A second round of AI upscaling on the already-restored image worked surprisingly well. The 4x upscale took the restored version to 4800x3200 pixels, which is more than enough for 5x7 at 300 DPI. I had it printed at a local photo lab on matte paper. The matte finish was important because glossy paper tends to highlight any remaining imperfections, while matte paper is more forgiving and looks more period-appropriate for a vintage photo. Total cost including the print was about eighteen dollars and the look on my grandmother's face was worth significantly more than that.
How to handle a whole album
After the success with my grandfather's portrait, I got ambitious. My grandmother has four albums full of old family photos, probably two hundred images in total, spanning from the 1920s through the 1970s. Restoring them all one at a time with the full two-pass workflow would take me months.
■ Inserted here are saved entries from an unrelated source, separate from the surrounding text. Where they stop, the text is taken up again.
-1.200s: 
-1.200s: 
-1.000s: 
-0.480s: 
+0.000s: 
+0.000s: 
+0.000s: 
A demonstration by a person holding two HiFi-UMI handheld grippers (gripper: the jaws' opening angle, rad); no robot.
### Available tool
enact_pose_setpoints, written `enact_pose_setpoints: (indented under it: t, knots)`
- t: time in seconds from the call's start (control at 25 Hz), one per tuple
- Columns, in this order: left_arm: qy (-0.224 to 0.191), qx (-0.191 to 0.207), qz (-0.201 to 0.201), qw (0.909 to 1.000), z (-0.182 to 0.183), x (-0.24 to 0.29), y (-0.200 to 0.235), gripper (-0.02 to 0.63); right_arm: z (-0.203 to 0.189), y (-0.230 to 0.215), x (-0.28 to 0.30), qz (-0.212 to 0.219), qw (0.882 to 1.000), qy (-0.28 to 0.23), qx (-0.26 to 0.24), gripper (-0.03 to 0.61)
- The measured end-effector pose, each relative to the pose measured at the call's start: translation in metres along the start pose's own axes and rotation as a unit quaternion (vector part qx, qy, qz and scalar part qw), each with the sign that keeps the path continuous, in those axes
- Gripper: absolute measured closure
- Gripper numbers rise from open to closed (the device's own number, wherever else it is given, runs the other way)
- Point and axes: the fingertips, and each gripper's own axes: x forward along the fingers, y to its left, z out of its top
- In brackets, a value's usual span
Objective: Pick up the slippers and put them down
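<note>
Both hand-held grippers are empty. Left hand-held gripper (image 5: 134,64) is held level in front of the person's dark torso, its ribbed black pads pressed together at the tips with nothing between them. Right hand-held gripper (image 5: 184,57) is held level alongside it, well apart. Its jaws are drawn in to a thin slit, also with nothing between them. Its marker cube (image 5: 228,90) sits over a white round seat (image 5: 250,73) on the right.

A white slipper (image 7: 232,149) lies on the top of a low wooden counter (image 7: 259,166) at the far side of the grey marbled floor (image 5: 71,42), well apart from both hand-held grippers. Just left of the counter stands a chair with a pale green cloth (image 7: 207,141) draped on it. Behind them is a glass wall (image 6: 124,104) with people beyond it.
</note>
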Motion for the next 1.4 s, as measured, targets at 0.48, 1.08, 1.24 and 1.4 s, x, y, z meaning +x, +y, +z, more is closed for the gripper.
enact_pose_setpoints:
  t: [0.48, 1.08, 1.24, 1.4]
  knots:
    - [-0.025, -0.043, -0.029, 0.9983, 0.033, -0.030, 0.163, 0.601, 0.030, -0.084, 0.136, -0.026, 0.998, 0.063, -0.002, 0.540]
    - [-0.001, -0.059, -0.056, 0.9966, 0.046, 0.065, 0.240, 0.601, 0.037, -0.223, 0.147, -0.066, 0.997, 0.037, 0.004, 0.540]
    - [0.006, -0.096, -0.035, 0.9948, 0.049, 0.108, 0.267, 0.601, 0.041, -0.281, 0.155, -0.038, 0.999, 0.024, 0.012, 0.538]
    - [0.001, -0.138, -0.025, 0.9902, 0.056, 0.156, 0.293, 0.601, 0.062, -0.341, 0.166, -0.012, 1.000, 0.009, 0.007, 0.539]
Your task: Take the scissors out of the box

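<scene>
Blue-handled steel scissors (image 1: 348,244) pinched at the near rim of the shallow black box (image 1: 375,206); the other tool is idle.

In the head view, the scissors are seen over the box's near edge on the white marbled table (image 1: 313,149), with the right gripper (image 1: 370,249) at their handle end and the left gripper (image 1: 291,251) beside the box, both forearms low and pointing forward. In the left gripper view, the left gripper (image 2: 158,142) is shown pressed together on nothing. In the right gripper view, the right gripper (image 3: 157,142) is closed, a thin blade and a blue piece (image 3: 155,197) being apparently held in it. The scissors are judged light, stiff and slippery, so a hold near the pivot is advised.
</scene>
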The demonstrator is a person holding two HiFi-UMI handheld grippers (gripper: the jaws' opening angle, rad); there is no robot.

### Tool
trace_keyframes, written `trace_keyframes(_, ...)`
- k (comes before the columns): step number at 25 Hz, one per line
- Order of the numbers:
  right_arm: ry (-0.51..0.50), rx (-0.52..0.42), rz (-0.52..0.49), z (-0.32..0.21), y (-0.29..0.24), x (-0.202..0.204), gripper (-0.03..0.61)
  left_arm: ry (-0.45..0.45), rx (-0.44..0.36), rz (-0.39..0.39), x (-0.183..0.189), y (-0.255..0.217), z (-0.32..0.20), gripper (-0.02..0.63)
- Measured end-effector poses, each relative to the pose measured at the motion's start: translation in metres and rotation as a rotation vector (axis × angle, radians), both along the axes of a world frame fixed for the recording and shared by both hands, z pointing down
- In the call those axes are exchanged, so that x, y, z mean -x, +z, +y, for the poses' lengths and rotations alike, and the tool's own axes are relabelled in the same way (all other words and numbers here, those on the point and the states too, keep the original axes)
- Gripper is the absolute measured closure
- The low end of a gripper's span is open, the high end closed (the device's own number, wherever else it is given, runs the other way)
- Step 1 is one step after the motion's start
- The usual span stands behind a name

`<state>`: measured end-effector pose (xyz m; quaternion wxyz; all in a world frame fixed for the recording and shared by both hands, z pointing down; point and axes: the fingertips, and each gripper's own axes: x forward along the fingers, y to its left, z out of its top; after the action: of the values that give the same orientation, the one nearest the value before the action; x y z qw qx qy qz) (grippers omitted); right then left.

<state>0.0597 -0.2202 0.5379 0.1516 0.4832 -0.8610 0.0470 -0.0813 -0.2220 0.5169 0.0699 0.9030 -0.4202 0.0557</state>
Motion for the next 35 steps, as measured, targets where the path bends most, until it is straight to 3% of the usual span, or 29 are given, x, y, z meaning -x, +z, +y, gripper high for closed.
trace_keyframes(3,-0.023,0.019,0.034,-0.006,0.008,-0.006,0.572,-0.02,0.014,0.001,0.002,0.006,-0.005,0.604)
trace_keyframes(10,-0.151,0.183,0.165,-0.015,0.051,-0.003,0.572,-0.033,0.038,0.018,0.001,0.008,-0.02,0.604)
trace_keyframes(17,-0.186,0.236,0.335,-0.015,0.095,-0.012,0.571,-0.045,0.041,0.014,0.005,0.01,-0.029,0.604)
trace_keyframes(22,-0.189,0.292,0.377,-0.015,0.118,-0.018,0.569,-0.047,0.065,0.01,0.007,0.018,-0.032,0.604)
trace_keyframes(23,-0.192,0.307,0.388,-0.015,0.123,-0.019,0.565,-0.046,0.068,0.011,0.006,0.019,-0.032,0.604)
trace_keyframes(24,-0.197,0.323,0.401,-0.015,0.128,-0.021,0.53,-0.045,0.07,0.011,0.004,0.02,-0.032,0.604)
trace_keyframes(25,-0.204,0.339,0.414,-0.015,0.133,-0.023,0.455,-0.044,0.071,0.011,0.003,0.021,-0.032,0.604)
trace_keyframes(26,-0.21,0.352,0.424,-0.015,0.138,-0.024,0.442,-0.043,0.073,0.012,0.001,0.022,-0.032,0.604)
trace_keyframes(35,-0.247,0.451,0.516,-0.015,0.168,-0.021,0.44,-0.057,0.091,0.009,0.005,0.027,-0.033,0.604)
I triaged the collection. Photos with faces got the full two-pass treatment. General restoration plus face restoration. Cost was about 14 credits each. Photos without faces, like landscapes and buildings, got a single pass of general restoration at 10 credits. Photos that were already in decent shape I left alone entirely. Not every photo needs AI restoration. If the original scan looks good at normal viewing size, restoration is a luxury, not a necessity.
I also learned to batch scan efficiently. Most flatbed scanners can fit three to four small photos at once. I scan them all as one large TIFF, then split them into individual files later. This cut my scanning time from several hours to about forty minutes for a hundred photos. The scanning is the tedious part. The AI restoration is the fun part. Do not let the scanning bottleneck keep you from getting to the fun part.
If you have old family photos sitting in albums that you have not looked at in years, pull them out and scan the ones that matter most. Start with the photos where faces are hardest to see. Those are the ones where AI restoration makes the biggest difference. You might be surprised by what is still hiding in those faded prints, waiting for the right tool to bring it back.